Ahora que los inversores han empezado a cuestionar la capacidad de España para reducir el tercer déficit de presupuesto más grande de la región, el secretario de Estado de Economía, José Manuel Campa, recordó ayer que “lo hemos hecho en el pasado”. A principios de este siglo, España convirtió un déficit en un superávit seis años después de haber adoptado el euro. Cuando Grecia entró en el bloque en 2001, el país permitió inmediatamente que su déficit volviera a rebasar los límites de la UE.
“No creemos que sean AAA de ninguna manera, pero ciertamente no son el caso perdido que se ha visto en Grecia”, dijo Harvinder Sian, estratega de bonos para Royal Bank of Scotland Group Plc en Londres. “El hecho de que han demostrado su capacidad de reformarse en el pasado es positivo, y una de las razones por las que realmente no se puede llevar a los problemas de España demasiado lejos”.
España se ha visto envuelta en una venta masiva del mercado que comenzó en Grecia en noviembre y desde entonces se ha propagado a todo el sur de la eurozona. Los CDS (permutas de riesgo crediticio) de España subieron ayer a un récord y el diferencial entre el bono gubernamental del país a 10 años y el bono alemán tuvo su mayor incremento en casi un año. El año pasado Standard & Poor’s redujo su perspectiva sobre la calificación española de AA+ a negativa.
Los inversores están vendiendo activos españoles aunque el Gobierno del presidente José Luis Rodríguez Zapatero publicó un plan de recorte de costes de 50.000 millones de euros (US$69.000 millones) para cubrir el déficit y regresarlo al límite de la UE del 3 por ciento del producto interno bruto.

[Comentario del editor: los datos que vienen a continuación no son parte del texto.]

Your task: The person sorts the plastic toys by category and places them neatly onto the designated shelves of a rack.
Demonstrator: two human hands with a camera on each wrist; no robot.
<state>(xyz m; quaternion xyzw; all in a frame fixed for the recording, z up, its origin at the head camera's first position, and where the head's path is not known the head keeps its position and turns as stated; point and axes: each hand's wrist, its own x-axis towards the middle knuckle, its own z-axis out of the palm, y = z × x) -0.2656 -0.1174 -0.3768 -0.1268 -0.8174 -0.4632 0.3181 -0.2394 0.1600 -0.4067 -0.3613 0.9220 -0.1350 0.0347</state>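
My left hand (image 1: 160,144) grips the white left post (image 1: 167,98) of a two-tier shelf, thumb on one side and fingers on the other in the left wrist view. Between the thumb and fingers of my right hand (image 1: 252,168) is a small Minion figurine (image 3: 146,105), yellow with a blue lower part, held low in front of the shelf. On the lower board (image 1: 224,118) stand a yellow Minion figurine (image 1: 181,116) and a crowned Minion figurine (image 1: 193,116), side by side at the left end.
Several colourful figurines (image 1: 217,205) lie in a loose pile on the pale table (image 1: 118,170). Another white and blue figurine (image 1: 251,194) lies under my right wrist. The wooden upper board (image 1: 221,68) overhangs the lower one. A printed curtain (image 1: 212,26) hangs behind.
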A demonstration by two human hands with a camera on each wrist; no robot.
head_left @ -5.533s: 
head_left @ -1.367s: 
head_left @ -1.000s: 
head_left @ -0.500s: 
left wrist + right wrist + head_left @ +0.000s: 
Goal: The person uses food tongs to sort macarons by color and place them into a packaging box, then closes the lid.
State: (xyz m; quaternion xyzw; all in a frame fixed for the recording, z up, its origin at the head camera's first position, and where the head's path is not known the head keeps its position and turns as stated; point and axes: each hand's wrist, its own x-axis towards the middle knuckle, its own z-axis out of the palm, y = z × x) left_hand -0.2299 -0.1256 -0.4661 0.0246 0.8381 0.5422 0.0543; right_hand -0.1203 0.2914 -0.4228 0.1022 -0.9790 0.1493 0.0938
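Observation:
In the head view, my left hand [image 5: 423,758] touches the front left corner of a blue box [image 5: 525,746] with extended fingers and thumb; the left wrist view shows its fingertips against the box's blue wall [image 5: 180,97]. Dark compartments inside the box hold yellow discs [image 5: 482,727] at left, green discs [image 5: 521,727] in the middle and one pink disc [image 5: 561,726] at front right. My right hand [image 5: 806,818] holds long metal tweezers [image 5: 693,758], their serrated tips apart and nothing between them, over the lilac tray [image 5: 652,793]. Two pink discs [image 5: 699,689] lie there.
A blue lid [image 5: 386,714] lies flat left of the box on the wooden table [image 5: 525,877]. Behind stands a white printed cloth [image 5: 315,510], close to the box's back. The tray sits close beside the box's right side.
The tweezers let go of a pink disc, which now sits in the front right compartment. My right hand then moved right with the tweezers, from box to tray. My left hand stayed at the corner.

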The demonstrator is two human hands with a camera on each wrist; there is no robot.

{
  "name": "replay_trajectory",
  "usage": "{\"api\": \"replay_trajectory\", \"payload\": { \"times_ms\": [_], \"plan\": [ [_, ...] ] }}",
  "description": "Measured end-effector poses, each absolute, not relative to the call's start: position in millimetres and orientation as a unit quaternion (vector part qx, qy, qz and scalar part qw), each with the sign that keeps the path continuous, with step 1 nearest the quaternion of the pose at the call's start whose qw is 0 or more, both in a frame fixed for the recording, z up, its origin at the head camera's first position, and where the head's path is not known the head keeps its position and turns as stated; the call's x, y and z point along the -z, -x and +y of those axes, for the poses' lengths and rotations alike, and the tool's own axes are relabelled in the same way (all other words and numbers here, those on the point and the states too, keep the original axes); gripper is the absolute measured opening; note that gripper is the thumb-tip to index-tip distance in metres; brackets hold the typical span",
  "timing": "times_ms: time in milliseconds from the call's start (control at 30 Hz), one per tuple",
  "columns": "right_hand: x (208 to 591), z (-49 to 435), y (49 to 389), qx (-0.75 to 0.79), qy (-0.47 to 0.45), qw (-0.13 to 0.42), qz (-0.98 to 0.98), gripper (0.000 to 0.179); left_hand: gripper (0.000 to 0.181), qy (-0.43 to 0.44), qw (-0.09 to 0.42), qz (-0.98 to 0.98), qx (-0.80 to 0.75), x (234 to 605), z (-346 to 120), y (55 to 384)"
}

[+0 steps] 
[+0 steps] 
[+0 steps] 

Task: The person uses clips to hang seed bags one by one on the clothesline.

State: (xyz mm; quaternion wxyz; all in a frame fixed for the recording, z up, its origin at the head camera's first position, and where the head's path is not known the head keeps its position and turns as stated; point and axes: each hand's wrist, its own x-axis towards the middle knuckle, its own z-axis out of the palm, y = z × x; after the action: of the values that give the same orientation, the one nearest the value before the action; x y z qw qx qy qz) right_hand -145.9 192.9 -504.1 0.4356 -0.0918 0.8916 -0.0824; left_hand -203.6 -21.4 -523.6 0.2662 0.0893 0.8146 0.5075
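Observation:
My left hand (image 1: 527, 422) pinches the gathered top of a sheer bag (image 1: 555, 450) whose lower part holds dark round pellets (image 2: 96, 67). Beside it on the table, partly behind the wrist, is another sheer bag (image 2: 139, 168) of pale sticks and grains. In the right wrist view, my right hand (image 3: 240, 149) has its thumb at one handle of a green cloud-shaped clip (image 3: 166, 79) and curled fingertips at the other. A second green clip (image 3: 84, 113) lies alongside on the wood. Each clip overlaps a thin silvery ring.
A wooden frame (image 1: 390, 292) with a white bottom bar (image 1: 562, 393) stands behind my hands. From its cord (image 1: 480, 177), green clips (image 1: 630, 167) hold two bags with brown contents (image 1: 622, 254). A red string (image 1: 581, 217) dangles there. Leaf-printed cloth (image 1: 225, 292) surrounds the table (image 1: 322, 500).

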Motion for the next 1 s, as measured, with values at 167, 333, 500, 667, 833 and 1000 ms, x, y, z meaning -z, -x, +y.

“Vean la historia”, dijo Campa, ex profesor de Stern School of Business, a Bloomberg Television en una entrevista ayer. “Lo hemos hecho en el pasado, lo que demuestra nuestro compromiso, la calidad de nuestras finanzas públicas y el éxito de nuestra disciplina fiscal”, dijo ayer en Londres.
España, que en 1995 tenía un déficit del 6,5 por ciento del PIB, lo redujo antes de unirse a la eurozona en 1999 y lo mantuvo equilibrado antes de informar un superávit en 2005, que conservó hasta 2007. En contraste, el déficit de Grecia creció al 7,5 por ciento a los tres años de haber adoptado el euro.
La deuda de España, del 54 por ciento del PIB el año pasado, es una de las más bajas entre las economías de Europa Occidental, y se compara con un promedio para la eurozona de casi un 80 por ciento, según datos de la Comisión Europea. La deuda de Grecia es de casi el doble que la de España en proporción a su economía.